Leave out the images and return all the data word for word.

[Stored data]
== Segment start ==

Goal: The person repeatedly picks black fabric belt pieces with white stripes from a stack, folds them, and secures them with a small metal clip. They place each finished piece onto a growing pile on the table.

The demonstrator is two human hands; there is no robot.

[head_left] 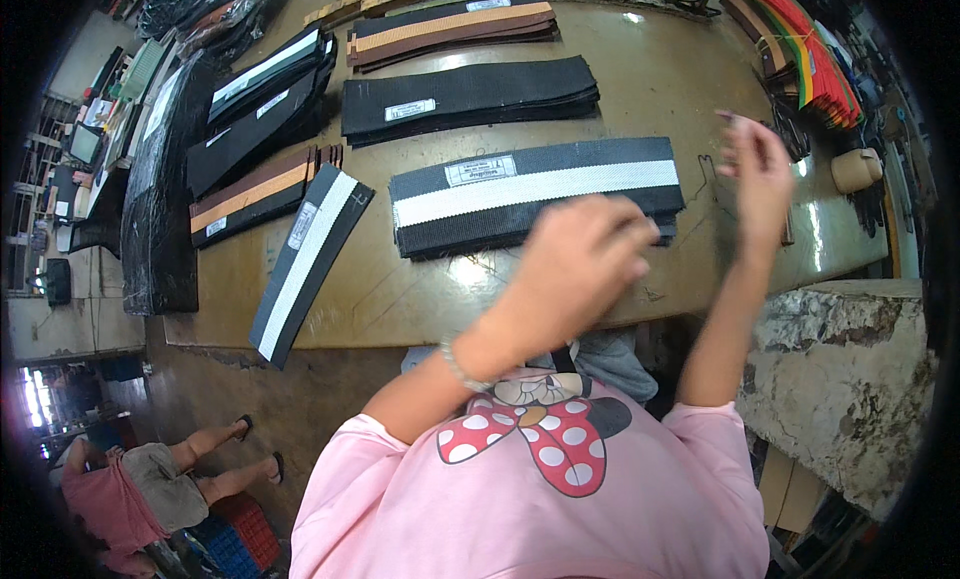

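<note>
Here, a stack of black woven strips [525,191], the top one white-striped and labelled, lies at the centre of the frame, its long axis running left to right, rising slightly rightward. The left hand [592,247] is nearer, overlapping its lower-right edge; the stack stretches up and left from those curled fingers. The right hand [757,161] hovers apart, upper right. Blur hides whether either grips anything.

Bench [665,64]: olive-brown, glossy, patches of glare on top. Brown floor [205,379] visible past its near left corner. Pale masonry [845,364], surface flaking, beside near right corner. Bright window [37,399] well beyond left edge.
</note>
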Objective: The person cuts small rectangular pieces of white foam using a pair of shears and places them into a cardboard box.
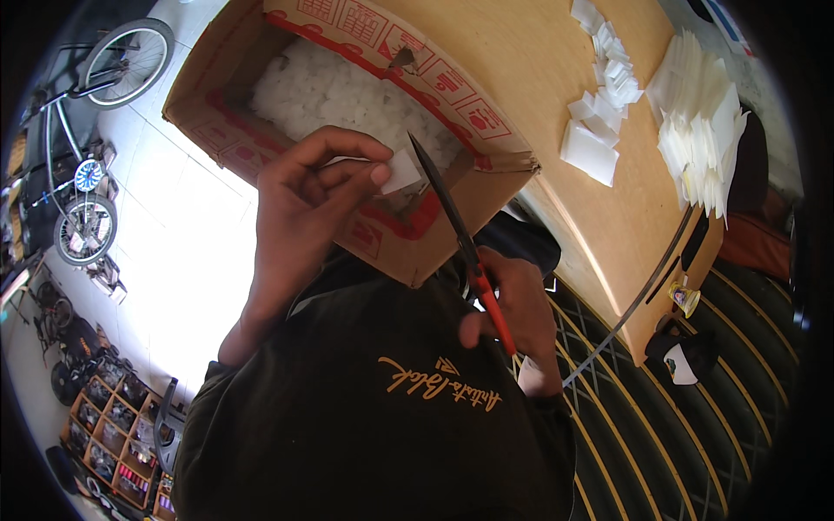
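Observation:
Between the thumb and fingers of my left hand point(308, 195) is pinched a small white piece of paper point(401, 172). My right hand point(521, 300) grips scissors with orange-red handles point(486, 300). Their dark blades point(439, 187) point up and away, just right of the paper, and look closed or nearly so. Both hands are over the near side of a cardboard box point(469, 230) with red printing. Inside the box lies a heap of small white pieces point(339, 87). My left hand hides part of the box's near wall.
On the wooden table point(556, 52) to the right lie a row of small white paper pieces point(599, 130) and a thick stack of pale sheets point(699, 130). A bicycle point(87, 165) and a compartmented shelf point(113, 421) stand at the left. A dark cap point(682, 352) lies right of the table's near corner.

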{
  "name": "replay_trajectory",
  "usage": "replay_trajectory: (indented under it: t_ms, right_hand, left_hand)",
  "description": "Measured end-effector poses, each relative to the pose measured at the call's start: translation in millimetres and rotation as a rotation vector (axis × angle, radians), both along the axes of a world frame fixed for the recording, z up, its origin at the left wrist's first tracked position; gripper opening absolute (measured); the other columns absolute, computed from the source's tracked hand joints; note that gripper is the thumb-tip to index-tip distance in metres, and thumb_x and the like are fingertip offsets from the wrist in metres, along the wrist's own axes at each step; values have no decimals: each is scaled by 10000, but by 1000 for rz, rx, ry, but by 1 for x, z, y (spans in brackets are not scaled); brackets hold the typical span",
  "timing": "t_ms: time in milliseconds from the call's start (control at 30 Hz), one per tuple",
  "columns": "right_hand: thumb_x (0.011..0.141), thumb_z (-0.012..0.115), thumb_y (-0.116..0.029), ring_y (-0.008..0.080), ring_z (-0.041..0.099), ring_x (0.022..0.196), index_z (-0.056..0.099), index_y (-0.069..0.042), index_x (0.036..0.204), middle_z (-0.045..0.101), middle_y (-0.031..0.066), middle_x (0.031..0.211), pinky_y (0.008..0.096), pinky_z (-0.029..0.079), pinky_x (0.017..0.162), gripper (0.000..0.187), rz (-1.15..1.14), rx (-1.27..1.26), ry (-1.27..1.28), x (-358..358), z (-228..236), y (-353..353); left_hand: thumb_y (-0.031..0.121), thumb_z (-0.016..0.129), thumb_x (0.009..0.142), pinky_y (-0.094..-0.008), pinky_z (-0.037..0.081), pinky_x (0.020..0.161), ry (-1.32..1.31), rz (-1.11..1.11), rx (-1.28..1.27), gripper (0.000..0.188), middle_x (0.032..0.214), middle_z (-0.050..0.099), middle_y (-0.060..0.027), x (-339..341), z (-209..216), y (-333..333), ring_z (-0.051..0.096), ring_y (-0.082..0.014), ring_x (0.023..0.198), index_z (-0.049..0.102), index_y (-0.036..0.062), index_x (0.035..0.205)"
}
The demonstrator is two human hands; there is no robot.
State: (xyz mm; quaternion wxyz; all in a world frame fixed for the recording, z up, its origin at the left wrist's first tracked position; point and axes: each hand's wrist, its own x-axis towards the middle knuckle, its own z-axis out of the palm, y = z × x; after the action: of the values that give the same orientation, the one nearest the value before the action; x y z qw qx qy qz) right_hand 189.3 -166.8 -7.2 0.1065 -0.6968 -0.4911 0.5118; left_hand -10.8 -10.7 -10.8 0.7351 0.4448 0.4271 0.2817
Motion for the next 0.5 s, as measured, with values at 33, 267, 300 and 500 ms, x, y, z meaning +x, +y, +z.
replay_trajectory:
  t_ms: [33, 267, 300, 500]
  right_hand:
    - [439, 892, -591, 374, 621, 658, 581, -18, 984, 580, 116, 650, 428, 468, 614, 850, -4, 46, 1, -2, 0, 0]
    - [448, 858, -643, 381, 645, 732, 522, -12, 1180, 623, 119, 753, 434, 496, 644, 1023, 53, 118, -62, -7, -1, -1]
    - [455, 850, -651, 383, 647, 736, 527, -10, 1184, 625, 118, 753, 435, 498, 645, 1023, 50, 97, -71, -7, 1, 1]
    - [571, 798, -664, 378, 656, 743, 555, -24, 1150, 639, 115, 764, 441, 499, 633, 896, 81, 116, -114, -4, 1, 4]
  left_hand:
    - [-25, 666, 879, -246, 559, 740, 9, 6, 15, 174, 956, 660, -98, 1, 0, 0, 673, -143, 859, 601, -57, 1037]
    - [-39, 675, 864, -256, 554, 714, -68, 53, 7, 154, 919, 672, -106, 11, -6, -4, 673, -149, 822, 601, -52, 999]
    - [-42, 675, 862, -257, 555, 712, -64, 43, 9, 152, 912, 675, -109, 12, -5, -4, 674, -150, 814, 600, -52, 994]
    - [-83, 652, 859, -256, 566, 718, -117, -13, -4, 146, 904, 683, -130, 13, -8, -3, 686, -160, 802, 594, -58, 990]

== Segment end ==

[Problem solution]
Goal: The person repeatedly picks black fabric belt pieces with white stripes from a stack, folds them, and secures them with a small metal clip. They place each finished piece onto a growing pile on the table.

The demonstrator is two human hands; there is no robot.

[head_left] 

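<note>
Here, a stack of black woven strips [525,191], the top one white-striped and labelled, lies at the centre of the frame, its long axis running left to right, rising slightly rightward. The left hand [592,247] is nearer, overlapping its lower-right edge; the stack stretches up and left from those curled fingers. The right hand [757,161] hovers apart, upper right. Blur hides whether either grips anything.

Bench [665,64]: olive-brown, glossy, patches of glare on top. Brown floor [205,379] visible past its near left corner. Pale masonry [845,364], surface flaking, beside near right corner. Bright window [37,399] well beyond left edge.
</note>
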Objective: The person cuts small rectangular pieces of white foam using a pair of shears and places them into a cardboard box.
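Observation:
Between the thumb and fingers of my left hand point(308, 195) is pinched a small white piece of paper point(401, 172). My right hand point(521, 300) grips scissors with orange-red handles point(486, 300). Their dark blades point(439, 187) point up and away, just right of the paper, and look closed or nearly so. Both hands are over the near side of a cardboard box point(469, 230) with red printing. Inside the box lies a heap of small white pieces point(339, 87). My left hand hides part of the box's near wall.
On the wooden table point(556, 52) to the right lie a row of small white paper pieces point(599, 130) and a thick stack of pale sheets point(699, 130). A bicycle point(87, 165) and a compartmented shelf point(113, 421) stand at the left. A dark cap point(682, 352) lies right of the table's near corner.
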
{
  "name": "replay_trajectory",
  "usage": "replay_trajectory: (indented under it: t_ms, right_hand, left_hand)",
  "description": "Measured end-effector poses, each relative to the pose measured at the call's start: translation in millimetres and rotation as a rotation vector (axis × angle, radians), both along the axes of a world frame fixed for the recording, z up, its origin at the left wrist's first tracked position; gripper opening absolute (measured); the other columns absolute, computed from the source's tracked hand joints; note that gripper is the thumb-tip to index-tip distance in metres, and thumb_x and the like are fingertip offsets from the wrist in metres, along the wrist's own axes at each step; values have no decimals: each is scaled by 10000, but by 1000 for rz, rx, ry, but by 1 for x, z, y (spans in brackets are not scaled); brackets hold the typical span",
  "timing": "t_ms: time in milliseconds from the call's start (control at 30 Hz), one per tuple",
  "columns": "right_hand: thumb_x (0.011..0.141), thumb_z (-0.012..0.115), thumb_y (-0.116..0.029), ring_y (-0.008..0.080), ring_z (-0.041..0.099), ring_x (0.022..0.196), index_z (-0.056..0.099), index_y (-0.069..0.042), index_x (0.036..0.204), middle_z (-0.045..0.101), middle_y (-0.031..0.066), middle_x (0.031..0.211), pinky_y (0.008..0.096), pinky_z (-0.029..0.079), pinky_x (0.017..0.162), gripper (0.000..0.187), rz (-1.15..1.14), rx (-1.27..1.26), ry (-1.27..1.28), x (-358..358), z (-228..236), y (-353..353); left_hand: thumb_y (-0.031..0.121), thumb_z (-0.016..0.129), thumb_x (0.009..0.142), pinky_y (-0.094..-0.008), pinky_z (-0.037..0.081), pinky_x (0.020..0.161), ry (-1.32..1.31), rz (-1.11..1.11), rx (-1.28..1.27), gripper (0.000..0.188), middle_x (0.032..0.214), middle_z (-0.050..0.099), middle_y (-0.060..0.027), x (-339..341), z (-209..216), y (-333..333), ring_z (-0.051..0.096), ring_y (-0.082..0.014), ring_x (0.023..0.198), index_z (-0.049..0.102), index_y (-0.036..0.062), index_x (0.035..0.205)"
}
The demonstrator is two human hands; there is no robot.
State: (xyz mm; quaternion wxyz; all in a world frame fixed for the recording, z up, its origin at the left wrist's first tracked position; point and axes: each hand's wrist, its own x-axis towards the middle knuckle, its own z-axis out of the palm, y = z × x; after the action: of the values that give the same orientation, the one nearest the value before the action; x y z qw qx qy qz) right_hand 189.3 -166.8 -7.2 0.1065 -0.6968 -0.4911 0.5118; left_hand -10.8 -10.7 -10.8 0.7351 0.4448 0.4271 0.2817
Motion for the next 0.5 s, as measured, with values at 33, 267, 300 and 500 ms, x, y, z meaning +x, +y, +z.
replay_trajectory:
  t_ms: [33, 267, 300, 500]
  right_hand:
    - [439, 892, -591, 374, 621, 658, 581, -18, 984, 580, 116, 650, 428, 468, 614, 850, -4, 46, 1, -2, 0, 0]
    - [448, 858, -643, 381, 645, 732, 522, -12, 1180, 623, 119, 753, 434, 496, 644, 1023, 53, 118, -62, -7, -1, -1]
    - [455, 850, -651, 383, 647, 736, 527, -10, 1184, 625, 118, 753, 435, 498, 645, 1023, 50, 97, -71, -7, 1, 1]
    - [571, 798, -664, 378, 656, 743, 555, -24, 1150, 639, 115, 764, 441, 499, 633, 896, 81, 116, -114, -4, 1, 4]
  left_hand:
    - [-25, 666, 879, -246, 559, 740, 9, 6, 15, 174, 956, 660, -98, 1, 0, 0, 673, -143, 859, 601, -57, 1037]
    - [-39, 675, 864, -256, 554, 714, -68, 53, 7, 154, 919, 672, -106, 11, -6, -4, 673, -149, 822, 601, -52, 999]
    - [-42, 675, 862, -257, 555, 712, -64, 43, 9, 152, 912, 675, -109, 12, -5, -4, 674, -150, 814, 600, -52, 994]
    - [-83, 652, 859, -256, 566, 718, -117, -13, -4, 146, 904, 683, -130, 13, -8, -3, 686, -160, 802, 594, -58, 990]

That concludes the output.